◆ Exercise aim ◆
Would you restate the full listing word for word and omit its pictures?

◆ Input for this task ◆
== Segment start ==

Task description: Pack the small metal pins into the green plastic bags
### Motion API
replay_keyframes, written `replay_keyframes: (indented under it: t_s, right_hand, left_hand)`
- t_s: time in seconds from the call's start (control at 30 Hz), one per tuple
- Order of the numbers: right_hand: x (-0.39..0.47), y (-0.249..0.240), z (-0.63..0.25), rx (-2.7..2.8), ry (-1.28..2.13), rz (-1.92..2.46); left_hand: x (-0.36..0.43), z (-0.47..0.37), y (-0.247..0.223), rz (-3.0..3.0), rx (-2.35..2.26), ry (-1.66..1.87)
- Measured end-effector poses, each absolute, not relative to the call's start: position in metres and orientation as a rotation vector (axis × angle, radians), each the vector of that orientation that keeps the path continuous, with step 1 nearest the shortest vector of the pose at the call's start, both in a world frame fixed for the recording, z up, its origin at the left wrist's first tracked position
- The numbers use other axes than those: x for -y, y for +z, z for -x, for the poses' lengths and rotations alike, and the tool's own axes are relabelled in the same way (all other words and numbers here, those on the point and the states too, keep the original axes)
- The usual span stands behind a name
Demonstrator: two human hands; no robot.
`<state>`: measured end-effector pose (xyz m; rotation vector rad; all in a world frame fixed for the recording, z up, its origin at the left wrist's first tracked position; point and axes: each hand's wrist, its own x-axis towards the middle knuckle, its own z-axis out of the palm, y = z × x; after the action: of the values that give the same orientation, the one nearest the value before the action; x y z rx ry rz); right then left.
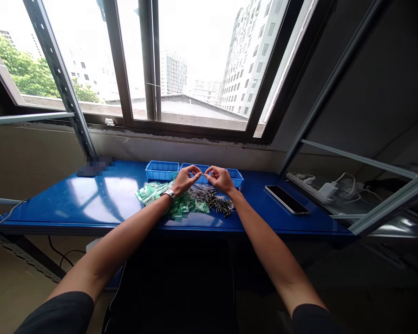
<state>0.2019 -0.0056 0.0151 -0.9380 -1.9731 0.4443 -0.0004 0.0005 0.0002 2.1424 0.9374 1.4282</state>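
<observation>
My left hand (187, 179) and my right hand (220, 179) meet fingertip to fingertip above the blue table. Each is closed in a pinch, and whatever lies between the fingertips is too small to make out. Three blue bins stand in a row at the back: the left bin (162, 170) shows fully, while my hands partly hide the middle bin (195, 167) and the right bin (235, 177). Below my hands lie a heap of green packets (177, 206), some clear and greyish packets (199, 190) and a pile of small dark pins (220, 204).
A phone (287, 199) lies on the right of the blue table (251, 218). Farther right, a power strip (310, 188) holds a white charger (328, 189). Metal shelf posts rise on both sides, with a window behind. A dark blurred item (95, 166) lies at the back left.
</observation>
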Motion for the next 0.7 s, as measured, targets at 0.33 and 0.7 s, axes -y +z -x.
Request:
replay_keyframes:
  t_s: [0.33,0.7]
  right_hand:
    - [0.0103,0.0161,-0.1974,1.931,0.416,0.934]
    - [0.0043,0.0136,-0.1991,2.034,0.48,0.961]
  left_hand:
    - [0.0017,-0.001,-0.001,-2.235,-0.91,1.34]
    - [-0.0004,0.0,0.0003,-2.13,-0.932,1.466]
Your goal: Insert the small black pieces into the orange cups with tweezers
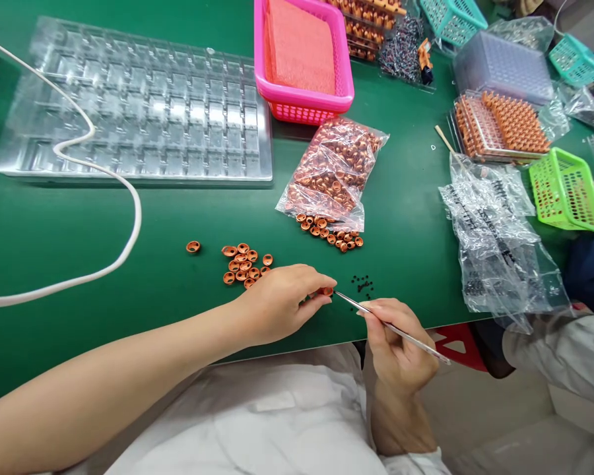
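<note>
Pinched between the thumb and fingers of my left hand [282, 300] is a small orange ring-shaped part [328, 291]. My right hand [400, 340] grips thin metal tweezers [393, 328] like a pen, their tip touching or nearly touching that part. Whether the tip carries anything is too small to tell. Tiny black pieces [362, 285] lie scattered on the green table just beyond the tweezers. Left of my left hand sits a loose group of orange ring parts [242, 264], with a single one [193, 247] farther left.
A clear bag of orange parts [334, 168] spills some onto the table [168, 211]. Behind it stands a pink basket [346, 79]; a clear plastic tray [143, 112] lies left, near a white cable [133, 231]. Plastic bags [499, 244], a green basket [567, 191] and another person's sleeve [591, 274] are right.
</note>
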Demonstrator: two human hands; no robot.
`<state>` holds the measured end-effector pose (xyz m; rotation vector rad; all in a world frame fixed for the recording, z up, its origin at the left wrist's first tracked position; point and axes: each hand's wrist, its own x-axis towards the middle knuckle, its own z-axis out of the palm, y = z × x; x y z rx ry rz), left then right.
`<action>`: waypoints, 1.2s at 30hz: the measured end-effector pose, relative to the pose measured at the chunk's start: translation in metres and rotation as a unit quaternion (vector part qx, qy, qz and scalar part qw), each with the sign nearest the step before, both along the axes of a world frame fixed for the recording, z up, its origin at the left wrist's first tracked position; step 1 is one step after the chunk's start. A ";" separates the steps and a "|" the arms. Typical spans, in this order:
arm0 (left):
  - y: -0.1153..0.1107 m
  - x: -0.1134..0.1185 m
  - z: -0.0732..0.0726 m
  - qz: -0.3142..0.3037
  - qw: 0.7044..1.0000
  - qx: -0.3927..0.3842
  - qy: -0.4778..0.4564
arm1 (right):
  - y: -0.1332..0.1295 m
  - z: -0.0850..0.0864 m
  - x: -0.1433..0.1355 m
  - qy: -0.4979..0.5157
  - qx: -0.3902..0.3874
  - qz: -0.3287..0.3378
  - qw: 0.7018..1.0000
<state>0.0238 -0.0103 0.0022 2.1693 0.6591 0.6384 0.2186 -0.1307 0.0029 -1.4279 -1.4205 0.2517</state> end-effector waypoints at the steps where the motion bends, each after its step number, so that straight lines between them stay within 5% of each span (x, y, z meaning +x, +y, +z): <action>1: 0.000 0.000 0.000 0.000 1.000 0.000 -0.005 | 0.001 0.000 0.000 -0.003 0.002 0.006 1.000; 36: -0.001 -0.001 -0.002 -0.005 1.000 0.007 -0.008 | 0.004 0.003 0.008 -0.116 0.005 0.126 0.985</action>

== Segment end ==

◆ Solved problem ◆
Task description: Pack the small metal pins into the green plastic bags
### Motion API
replay_keyframes, written `replay_keyframes: (indented under it: t_s, right_hand, left_hand)`
- t_s: time in seconds from the call's start (control at 30 Hz), one per tuple
- Order of the numbers: right_hand: x (-0.39..0.47), y (-0.249..0.240), z (-0.63..0.25), rx (-2.7..2.8), ry (-1.28..2.13), rz (-1.92..2.46); left_hand: x (-0.36..0.43), z (-0.47..0.37), y (-0.247..0.223), rz (-3.0..3.0), rx (-2.35..2.26), ry (-1.66..1.87)
- Measured end-effector poses, each absolute, not relative to the call's start: position in metres and orientation as a rotation vector (axis × angle, radians), each the vector of that orientation that keeps the path continuous, with step 1 nearest the shortest vector of the pose at the call's start, both in a world frame fixed for the recording, z up, its origin at the left wrist's first tracked position
- The numbers use other axes than those: x for -y, y for +z, z for -x, for the poses' lengths and rotations alike, and the tool's own axes are relabelled in the same way (all other words and numbers here, those on the point and the states too, keep the original axes)
- The usual span stands behind a name
Demonstrator: two human hands; no robot.
`<state>`: measured end-effector pose (xyz m; rotation vector rad; all in a world frame fixed for the recording, z up, its origin at the left wrist's first tracked position; point and axes: each hand's wrist, its own x-axis towards the middle knuckle, its own z-axis out of the palm, y = z × x; after the action: of the values that give the same orientation, the one nearest the value before the action; x y z rx ry rz); right then left.
<state>0.2019 -0.0056 0.0151 -0.9380 -1.9731 0.4443 -0.0004 0.0005 0.0002 2.1424 0.9374 1.4282</state>
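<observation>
My left hand (187, 179) and my right hand (220, 179) meet fingertip to fingertip above the blue table. Each is closed in a pinch, and whatever lies between the fingertips is too small to make out. Three blue bins stand in a row at the back: the left bin (162, 170) shows fully, while my hands partly hide the middle bin (195, 167) and the right bin (235, 177). Below my hands lie a heap of green packets (177, 206), some clear and greyish packets (199, 190) and a pile of small dark pins (220, 204).
A phone (287, 199) lies on the right of the blue table (251, 218). Farther right, a power strip (310, 188) holds a white charger (328, 189). Metal shelf posts rise on both sides, with a window behind. A dark blurred item (95, 166) lies at the back left.
</observation>
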Motion for the next 0.7 s, as measured, targets at 0.33 and 0.7 s, axes -y +z -x.
Request:
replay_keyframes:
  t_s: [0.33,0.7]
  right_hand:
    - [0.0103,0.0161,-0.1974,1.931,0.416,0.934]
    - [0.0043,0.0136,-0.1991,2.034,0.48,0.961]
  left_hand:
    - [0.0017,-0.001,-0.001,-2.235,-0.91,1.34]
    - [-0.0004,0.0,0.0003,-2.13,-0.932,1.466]
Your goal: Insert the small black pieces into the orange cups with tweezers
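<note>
Pinched between the thumb and fingers of my left hand [282, 300] is a small orange ring-shaped part [328, 291]. My right hand [400, 340] grips thin metal tweezers [393, 328] like a pen, their tip touching or nearly touching that part. Whether the tip carries anything is too small to tell. Tiny black pieces [362, 285] lie scattered on the green table just beyond the tweezers. Left of my left hand sits a loose group of orange ring parts [242, 264], with a single one [193, 247] farther left.
A clear bag of orange parts [334, 168] spills some onto the table [168, 211]. Behind it stands a pink basket [346, 79]; a clear plastic tray [143, 112] lies left, near a white cable [133, 231]. Plastic bags [499, 244], a green basket [567, 191] and another person's sleeve [591, 274] are right.
</note>
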Demonstrator: two human hands; no robot.
`<state>` holds the measured end-effector pose (xyz m; rotation vector rad; all in a world frame fixed for the recording, z up, its origin at the left wrist's first tracked position; point and axes: each hand's wrist, its own x-axis towards the middle knuckle, its own z-axis out of the palm, y = z × x; x y z rx ry rz), left then right.
`<action>`: waypoints, 1.2s at 30hz: the measured end-effector pose, relative to the pose measured at the chunk's start: translation in metres and rotation as a unit quaternion (vector part qx, qy, qz and scalar part qw), each with the sign nearest the step before, both along the axes of a world frame fixed for the recording, z up, its origin at the left wrist's first tracked position; step 1 is one step after the chunk's start. A ";" separates the steps and a "|" the arms. Typical spans, in this order:
arm0 (left):
  - y: -0.1153..0.1107 m
  - x: -0.1134..0.1185 m
  - z: -0.0732..0.0726 m
  - qz: -0.3142..0.3037
  - qw: 0.7044..1.0000
  - qx: -0.3927..0.3842
  - qy: -0.4778..0.4564
arm1 (right):
  - y: -0.1332..0.1295 m
  - z: -0.0850..0.0864 m
  - x: -0.1433..0.1355 m
  - qy: -0.4979..0.5157
  - qx: -0.3902..0.3874
  - qz: -0.3287..0.3378
  - qw: 0.7018..1.0000
<state>0.0238 -0.0103 0.0022 2.1693 0.6591 0.6384 0.2186 -0.1307 0.0029 -1.4279 -1.4205 0.2517</state> end-effector waypoints at the steps where the motion bends, each after its step number, so that straight lines between them stay within 5% of each span (x, y, z meaning +x, +y, +z): <action>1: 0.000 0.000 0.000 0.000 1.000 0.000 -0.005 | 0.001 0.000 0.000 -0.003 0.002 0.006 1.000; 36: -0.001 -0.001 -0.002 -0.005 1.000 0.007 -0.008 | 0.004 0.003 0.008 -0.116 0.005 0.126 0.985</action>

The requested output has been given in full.